Religious moving images were foundational in the nontheaterical space. After initially shunning moving images as morally lacking, religious leaders in the early 1900s started pivoting to embrace the medium, particularly by Christian and Jewish religious leaders.52 In this new view, film could be a social cleansing agent, helping to instill productive and upstanding morals and religious thought to the masses at a time when social reformers were striding for the prohibition of alcohol and the reinforcement of traditional values in resistance to flappers, perceived moral failings of the era, and the large amounts of immigrants in communities.53 Within this emerging view was an inherent moral superiority to the working class masses, and a duty to instill these morals and behaviors unto the general public.54 Helping change religious minds on film was the introduction of censorship boards throughout the United States in the opening decades of the twentieth century. These boards managed to regulate out the most egregious film subjects in the eyes of churches.55 Additionally, religious films were a strategy to attract new membership into churches, to keep the faithful in the church pews, and to spur the religious into doing acts of spirituality: like contributing to missionary undertakings.56 

Key to changing opinions on religious film was the voicing of approval for nontheaterical moving images by religious leaders. Many of these early discussions took place in nontheaterical film trade magazines like the Motion Picture Story Magazine and The Moving Picture World’s regular column “The Picture in the Church.”57 Others in the space, like Reverend Herbert Jump, expressed their thoughts on religious moving images in pamphlets. Reverend Jump’s 1910 pamphlet would become an influential piece on the positives of embracing film by Christian churches. Central to this point was convincing church leaders to recommend films to see or to save and purchase projection equipment and make ready space to view films directly.58 To justify the expense, Reverend Jump and others pointed out the ability for churches to share projectors with schools and YMCAs and YWCAs, defraying costs and expanding impact.59 The response from religious circles was not without criticism, as accounts of Reverend Jump after his pamphlet’s release make claims of him losing his position at South Congregational Church in New Britain, Connecticut, although the story has not been corroborated by other sources.60 Even if untrue in this specific case, no doubt the idea of film in churches divided clergy and parishioners. 

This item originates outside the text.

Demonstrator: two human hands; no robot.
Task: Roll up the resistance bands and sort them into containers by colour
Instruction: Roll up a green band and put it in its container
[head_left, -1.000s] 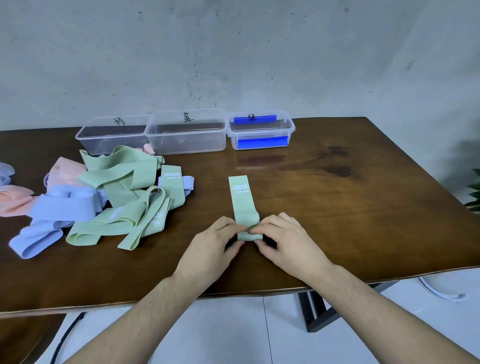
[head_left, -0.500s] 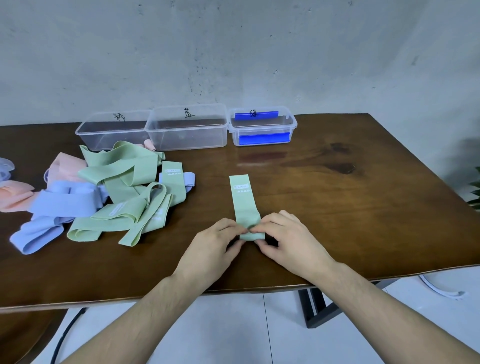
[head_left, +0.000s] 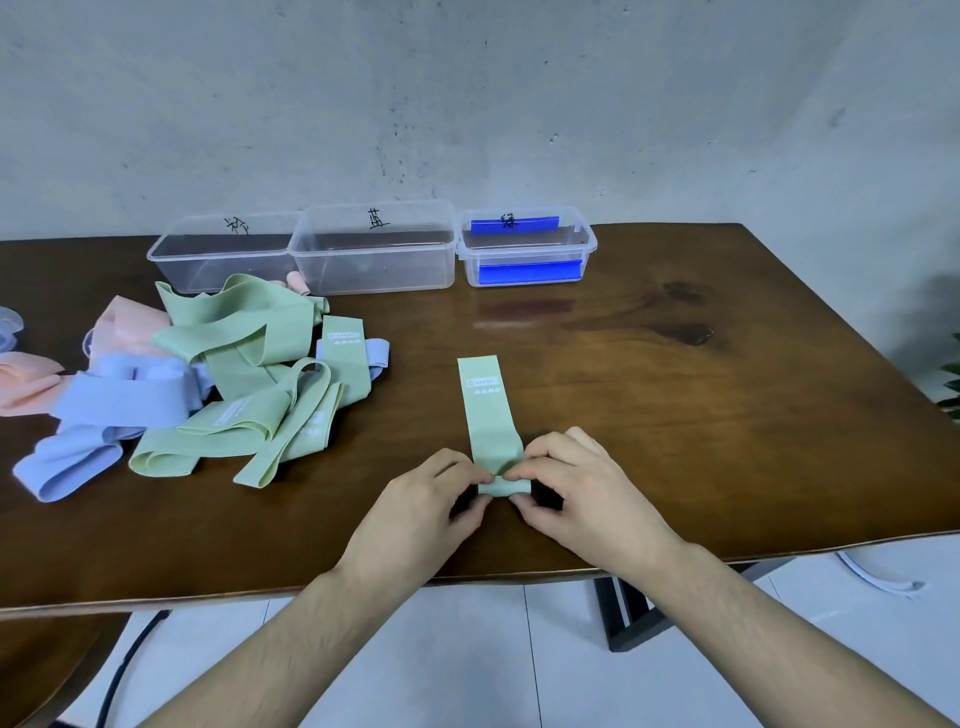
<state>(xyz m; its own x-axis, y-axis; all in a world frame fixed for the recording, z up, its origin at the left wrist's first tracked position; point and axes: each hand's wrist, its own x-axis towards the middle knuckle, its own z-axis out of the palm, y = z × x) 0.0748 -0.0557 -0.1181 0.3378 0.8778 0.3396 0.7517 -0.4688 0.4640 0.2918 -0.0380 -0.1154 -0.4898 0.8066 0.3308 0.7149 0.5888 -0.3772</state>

Three-in-One Ad for Religious Films

Distributors would often market religious films as group packages for greater rental rates, like this example from 1941.

Religious films had specific themes and content decisions in contrast to other nontheaterical film genres. Articulating the essence of a model religious film, Reverend Jump explained in his piece the need for direction from the Bible. He used the example of the Good Samaritan as a potential film concept:

The only thing needed to make the parable of the Good Samaritan a conspicuously successful motion picture film is a new title. Call it ‘The Adventure of the Jerusalem Merchant’, and it would appeal perfectly to the habitue of the dime theatre, and he would catch the noble moral of it far more swiftly, perhaps, than do many of the more well-to-do Christians, who hear it rather than see it, when it is droned further from the pulpit by the preacher of a Sunday morning as the New Testament lesson.61

Religious themes flowed through films, with sermons, hymns, or other direct religious content taking center stage. When not directly about religion, films often modeled the envisionment of morality and citizenship endorsed by churches.62

Religious film would transition from these beginnings to become a full industry. The debate on embracing film by religious leadership would continue into the 1930s, but by the 1940s an emerging Christian film industry was developing.63 Especially after World War II, religious film distribution took off, with the likes of Cathedral Films and others, creating distribution networks to churches and affiliated institutions across America. Nontheaterical film catalogs dedicated to religious, and especially Christian, films were a common sight.64 To assist new presenters, Cathedral Films went so far as to make an eighteen-minute film on how to display films in churches.65 With success and time, religious film and Hollywood would blur lines; religious filmmakers introduced more controversial topics, like abortion in the 1960s, and traditional silver screen themes like heavy violence by the 1980s.66 While nontheaterical film declined at the end of the twentieth century, churches still host religious, digital moving images regularly and large production houses frequently release religious motion pictures in theaters.